Word of the Week: Kobold

© Wikimedia Commons

With Halloween just around the corner, Americans are excitedly gathering for haunted hayrides, telling scary stories around campfires, and searching for frightening costumes. At this time of year, it’s common to hear stories about the chupacabra, Bigfoot, and the headless horseman.

Mythological creatures exist throughout the world, but let’s take a look at one that has existed in German folklore for centuries. A popular supernatural creature is the Kobold, a mischievous household spirit that is usually invisible, but will occasionally materialize, taking the form of a human, an animal, or an object. An ill-tempered Kobold might, for example, take the form of a feather, descend onto the nose of a sleeping homeowner, and trigger a sneeze.

Most images of a Kobold depict small, human-like figures often dressed like peasants. But there are many types of Kobolds. Some are friendly spirits that live in one’s home, taking care of chores and playing malicious tricks if they feel upset, neglected or insulted. Others live underground, haunting old mines. Some reside on ships, accompanying sailors as they navigate the open seas (this type of Kobold is called a Klaubautermann).
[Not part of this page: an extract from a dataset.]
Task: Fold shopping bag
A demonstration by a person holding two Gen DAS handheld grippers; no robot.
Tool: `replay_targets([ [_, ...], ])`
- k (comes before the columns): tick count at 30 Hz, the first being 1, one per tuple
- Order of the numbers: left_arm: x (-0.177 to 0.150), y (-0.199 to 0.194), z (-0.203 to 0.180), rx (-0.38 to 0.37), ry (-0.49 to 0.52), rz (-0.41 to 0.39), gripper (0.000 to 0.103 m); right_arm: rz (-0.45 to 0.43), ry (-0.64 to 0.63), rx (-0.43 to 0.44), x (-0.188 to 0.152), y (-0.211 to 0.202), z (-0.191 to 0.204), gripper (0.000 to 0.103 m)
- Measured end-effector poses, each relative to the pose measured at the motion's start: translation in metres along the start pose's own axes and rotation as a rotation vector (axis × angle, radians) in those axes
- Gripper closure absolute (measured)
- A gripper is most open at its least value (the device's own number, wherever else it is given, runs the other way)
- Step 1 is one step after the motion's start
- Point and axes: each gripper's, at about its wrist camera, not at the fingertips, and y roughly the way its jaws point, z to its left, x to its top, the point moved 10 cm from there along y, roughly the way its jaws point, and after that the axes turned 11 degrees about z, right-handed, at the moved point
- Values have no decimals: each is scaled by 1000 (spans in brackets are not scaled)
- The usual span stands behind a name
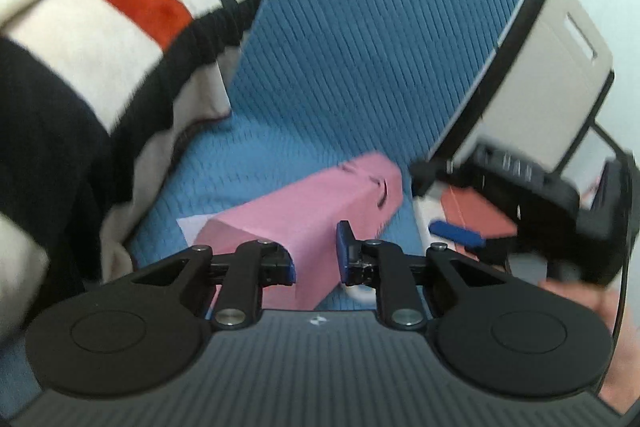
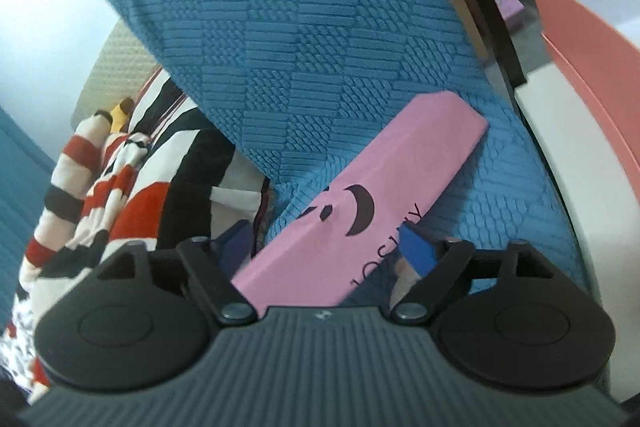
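Open blue seat (image 2: 500,187) around the pink bag (image 2: 360,195); striped blanket (image 1: 100,39) left, box (image 1: 540,75) right.

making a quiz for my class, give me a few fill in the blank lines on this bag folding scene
1. The folded shopping bag is ____ in colour.
2. It lies on a textured ____ cover.
3. The left hand-held gripper has its jaws ____ around one end of the bag.
4. The striped blanket is red, white and ____.

Missing words: pink; blue; open; black
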Motion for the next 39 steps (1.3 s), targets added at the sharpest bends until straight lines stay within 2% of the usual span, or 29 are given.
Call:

The origin of the Kobold and its etymology remains shrouded in mystery, but this mythical creature is believed to have emerged from Pagan customs many centuries ago.

There are numerous other legendary German creatures that are closely related to the original Kobold, such as the Heinzelmännchen (house gnomes). But while the Heinzelmännchen are good-natured creatures that tend to the house, Kobolds also have a darker side to them, often wreaking havoc. In some cases, the damage Kobolds inflict might resemble that imposed by a poltergeist.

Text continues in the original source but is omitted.